Logistic regression models are generally used to predict binary classification outcomes, however, they can also be used for outcomes with multiple classes. In this example, we will be using AFL statistics in the 2022 and 2023 season to predict the outcomes for the 2023 finals series games.



Prepare Data

Step 1: Load Libraries

library(fitzRoy)
library(tidyverse)
library(sjPlot)
library(caret)



Step 2: Get and Clean Data

Scrape player statistics from AFL Tables using the fetch_player_stats_afltables function from the fitzRoy package for seasons 2022 and 2023.

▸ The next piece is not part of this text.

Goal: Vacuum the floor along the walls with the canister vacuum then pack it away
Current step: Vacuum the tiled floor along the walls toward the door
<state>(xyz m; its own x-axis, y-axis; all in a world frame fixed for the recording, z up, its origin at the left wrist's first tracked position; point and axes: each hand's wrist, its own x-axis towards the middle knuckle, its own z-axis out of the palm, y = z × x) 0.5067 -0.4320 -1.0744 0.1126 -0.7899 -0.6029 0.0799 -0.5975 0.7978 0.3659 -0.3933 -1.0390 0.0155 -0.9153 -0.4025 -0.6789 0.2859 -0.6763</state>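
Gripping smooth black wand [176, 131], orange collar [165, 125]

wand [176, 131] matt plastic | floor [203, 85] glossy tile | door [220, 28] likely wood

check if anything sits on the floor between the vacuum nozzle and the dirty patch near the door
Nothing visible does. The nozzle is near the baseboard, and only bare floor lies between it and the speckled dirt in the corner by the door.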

In the next part, gather the statistics for each game by team and summarise some chosen statistics. Here Marks Inside 50, Disposals, Clearances and Kicks have been selected, however, you can choose any other statistics available in the data set.

Finally, mutate a new column called Outcome to describe who won each game.

  • 1 = Home team won
  • 0.5 = Draw
  • 0 = Home team lost (away team won)
# load data
afl <- fetch_player_stats_afltables(season = 2022:2023)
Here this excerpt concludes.